Extracted records section start
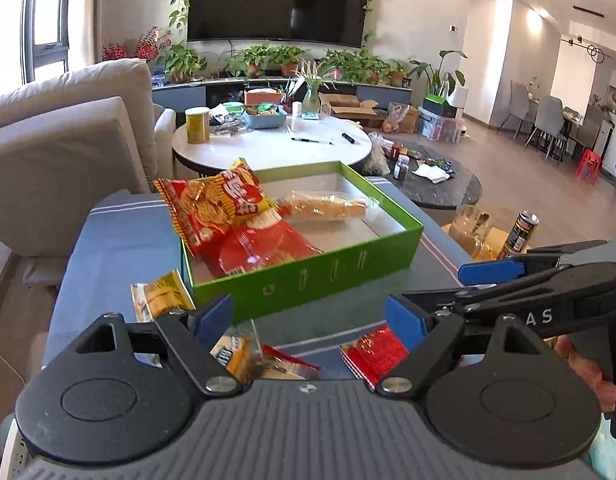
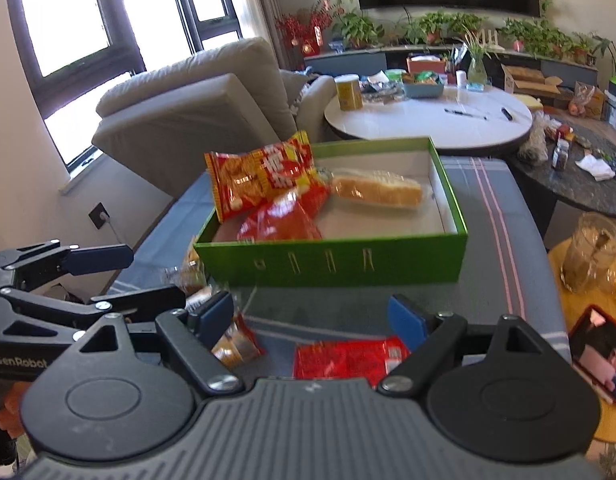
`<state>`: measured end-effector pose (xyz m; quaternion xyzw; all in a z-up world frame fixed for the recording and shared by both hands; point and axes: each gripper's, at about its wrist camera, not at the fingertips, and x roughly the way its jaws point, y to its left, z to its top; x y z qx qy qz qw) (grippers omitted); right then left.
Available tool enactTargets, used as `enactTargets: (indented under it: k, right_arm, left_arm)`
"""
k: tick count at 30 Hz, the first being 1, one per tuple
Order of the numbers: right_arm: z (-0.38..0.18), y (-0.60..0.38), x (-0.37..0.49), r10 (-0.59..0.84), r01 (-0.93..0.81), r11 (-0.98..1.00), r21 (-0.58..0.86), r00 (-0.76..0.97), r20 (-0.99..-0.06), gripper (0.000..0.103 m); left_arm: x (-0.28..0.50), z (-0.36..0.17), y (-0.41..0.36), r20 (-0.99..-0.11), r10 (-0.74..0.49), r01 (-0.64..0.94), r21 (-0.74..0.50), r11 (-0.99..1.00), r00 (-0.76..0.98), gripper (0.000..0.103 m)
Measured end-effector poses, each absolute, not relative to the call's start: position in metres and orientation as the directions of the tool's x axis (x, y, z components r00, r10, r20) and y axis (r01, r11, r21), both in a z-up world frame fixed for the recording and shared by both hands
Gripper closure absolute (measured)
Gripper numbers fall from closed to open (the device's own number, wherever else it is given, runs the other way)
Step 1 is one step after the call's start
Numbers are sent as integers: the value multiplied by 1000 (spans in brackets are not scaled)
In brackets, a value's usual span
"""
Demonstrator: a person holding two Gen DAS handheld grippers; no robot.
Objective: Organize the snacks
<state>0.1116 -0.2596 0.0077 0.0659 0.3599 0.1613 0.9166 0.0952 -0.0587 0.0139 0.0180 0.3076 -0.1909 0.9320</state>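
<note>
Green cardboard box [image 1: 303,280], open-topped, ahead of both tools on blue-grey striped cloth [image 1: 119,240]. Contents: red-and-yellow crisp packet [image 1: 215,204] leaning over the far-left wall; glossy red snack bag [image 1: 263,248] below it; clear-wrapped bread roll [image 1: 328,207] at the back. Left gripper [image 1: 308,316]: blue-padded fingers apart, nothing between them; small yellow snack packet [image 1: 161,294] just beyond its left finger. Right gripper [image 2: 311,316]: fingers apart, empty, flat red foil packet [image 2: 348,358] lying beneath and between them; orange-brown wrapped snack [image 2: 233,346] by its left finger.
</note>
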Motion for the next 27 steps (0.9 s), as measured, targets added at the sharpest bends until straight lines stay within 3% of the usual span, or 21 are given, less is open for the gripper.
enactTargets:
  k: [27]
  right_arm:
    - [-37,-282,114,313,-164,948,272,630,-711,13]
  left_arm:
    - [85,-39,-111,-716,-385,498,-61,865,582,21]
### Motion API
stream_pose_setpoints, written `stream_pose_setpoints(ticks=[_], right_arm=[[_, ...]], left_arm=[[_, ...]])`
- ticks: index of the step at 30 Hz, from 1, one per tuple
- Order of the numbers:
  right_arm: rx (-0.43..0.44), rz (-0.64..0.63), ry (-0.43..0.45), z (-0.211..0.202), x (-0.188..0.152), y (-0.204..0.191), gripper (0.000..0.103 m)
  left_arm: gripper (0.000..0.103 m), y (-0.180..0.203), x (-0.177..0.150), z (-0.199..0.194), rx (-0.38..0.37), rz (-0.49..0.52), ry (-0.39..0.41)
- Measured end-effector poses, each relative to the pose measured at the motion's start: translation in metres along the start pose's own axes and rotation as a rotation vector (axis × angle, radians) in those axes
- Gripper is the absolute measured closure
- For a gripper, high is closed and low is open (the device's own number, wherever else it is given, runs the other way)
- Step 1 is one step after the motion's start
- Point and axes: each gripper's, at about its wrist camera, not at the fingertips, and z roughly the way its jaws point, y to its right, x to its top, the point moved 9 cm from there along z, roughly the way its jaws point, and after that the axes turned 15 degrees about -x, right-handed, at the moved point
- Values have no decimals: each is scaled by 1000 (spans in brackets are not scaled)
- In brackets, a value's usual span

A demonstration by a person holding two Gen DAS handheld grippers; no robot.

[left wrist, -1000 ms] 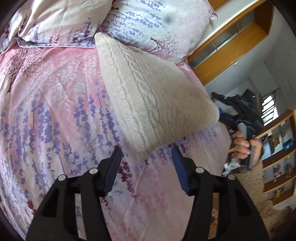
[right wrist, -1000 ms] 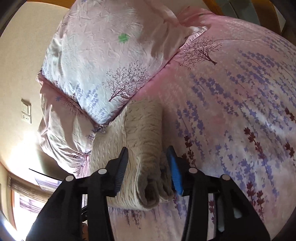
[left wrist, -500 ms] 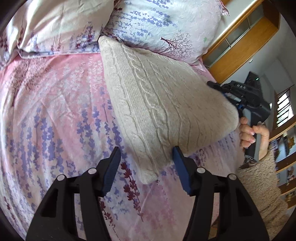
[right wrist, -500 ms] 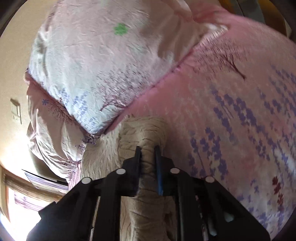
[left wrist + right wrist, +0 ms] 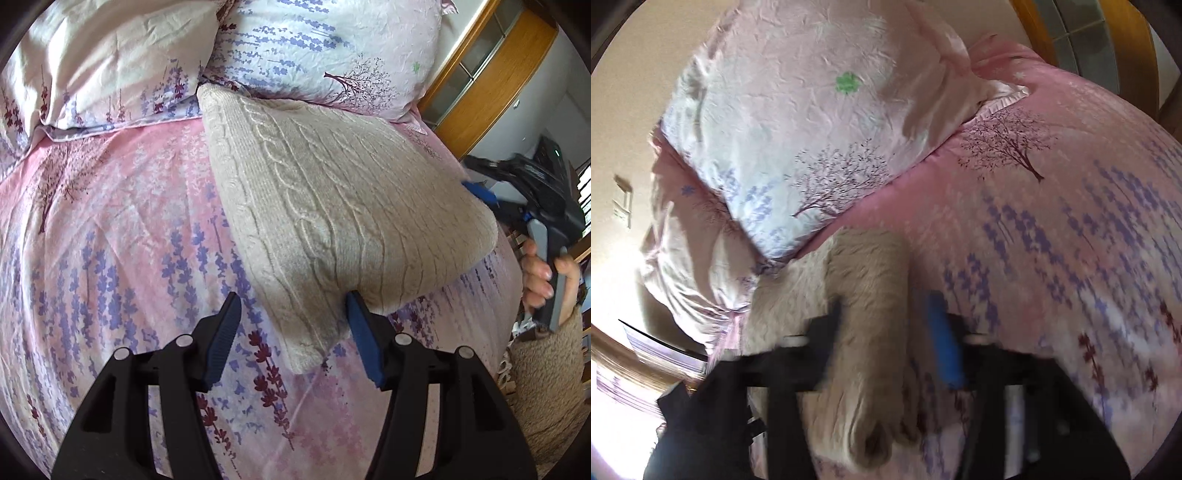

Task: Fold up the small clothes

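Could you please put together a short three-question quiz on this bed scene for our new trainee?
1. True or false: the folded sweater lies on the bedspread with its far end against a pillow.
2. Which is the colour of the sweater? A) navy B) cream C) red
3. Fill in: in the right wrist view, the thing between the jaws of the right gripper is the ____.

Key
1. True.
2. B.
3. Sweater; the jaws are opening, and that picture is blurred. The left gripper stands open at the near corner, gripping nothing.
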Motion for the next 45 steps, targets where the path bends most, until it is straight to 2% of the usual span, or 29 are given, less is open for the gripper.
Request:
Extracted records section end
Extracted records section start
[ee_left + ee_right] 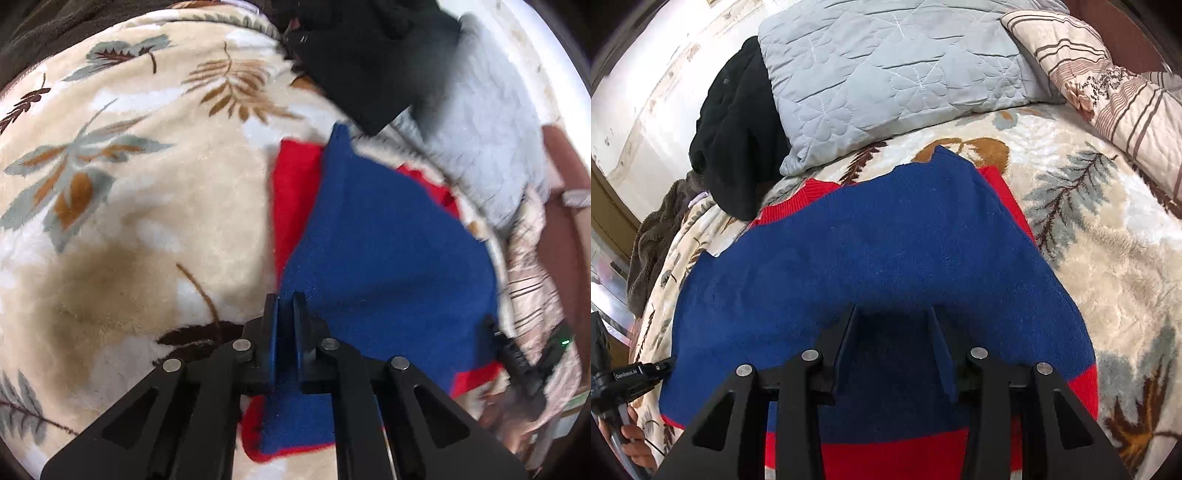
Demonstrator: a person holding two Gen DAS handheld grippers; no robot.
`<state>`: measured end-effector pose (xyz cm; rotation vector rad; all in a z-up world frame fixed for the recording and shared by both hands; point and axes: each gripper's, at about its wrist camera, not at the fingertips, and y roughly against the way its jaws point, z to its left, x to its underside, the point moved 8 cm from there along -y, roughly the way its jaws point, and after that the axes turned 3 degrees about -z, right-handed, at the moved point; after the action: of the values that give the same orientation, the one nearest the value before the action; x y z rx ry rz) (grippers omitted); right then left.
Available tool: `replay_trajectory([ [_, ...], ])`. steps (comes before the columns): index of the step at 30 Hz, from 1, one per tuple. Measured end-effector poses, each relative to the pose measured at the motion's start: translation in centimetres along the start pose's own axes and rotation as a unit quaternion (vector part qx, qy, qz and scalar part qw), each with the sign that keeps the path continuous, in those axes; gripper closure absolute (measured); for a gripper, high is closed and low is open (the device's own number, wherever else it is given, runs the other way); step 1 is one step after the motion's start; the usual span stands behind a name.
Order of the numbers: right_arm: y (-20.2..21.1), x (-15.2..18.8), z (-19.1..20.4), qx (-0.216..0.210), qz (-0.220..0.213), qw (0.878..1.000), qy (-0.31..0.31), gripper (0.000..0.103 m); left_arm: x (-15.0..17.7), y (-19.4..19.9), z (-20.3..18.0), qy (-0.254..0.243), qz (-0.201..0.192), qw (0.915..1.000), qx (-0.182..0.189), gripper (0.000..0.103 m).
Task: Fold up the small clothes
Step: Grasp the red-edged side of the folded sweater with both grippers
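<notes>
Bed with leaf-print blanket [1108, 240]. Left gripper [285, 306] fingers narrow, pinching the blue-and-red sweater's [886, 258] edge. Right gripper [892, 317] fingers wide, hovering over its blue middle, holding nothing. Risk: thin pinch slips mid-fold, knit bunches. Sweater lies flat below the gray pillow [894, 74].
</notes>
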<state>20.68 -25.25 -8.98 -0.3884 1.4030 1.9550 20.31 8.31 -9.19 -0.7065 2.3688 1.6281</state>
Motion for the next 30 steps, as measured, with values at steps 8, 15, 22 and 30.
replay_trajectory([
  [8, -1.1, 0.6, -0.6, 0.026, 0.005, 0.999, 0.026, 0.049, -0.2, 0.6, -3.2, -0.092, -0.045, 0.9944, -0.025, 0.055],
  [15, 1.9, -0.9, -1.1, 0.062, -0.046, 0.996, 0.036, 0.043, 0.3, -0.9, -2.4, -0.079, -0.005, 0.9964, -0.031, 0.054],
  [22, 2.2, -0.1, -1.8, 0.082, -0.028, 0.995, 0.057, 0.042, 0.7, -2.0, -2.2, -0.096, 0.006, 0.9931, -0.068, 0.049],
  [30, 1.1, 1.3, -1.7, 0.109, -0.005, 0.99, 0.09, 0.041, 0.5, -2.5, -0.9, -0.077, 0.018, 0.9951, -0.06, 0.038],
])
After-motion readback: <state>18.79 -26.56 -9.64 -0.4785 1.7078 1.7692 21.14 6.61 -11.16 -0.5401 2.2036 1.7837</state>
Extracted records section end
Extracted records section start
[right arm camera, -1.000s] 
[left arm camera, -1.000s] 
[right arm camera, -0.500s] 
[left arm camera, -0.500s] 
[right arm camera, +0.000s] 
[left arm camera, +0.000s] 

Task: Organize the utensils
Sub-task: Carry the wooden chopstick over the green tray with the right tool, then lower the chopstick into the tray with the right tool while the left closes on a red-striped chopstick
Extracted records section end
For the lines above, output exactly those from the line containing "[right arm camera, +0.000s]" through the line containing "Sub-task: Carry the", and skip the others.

[right arm camera, +0.000s] 
[left arm camera, +0.000s] 

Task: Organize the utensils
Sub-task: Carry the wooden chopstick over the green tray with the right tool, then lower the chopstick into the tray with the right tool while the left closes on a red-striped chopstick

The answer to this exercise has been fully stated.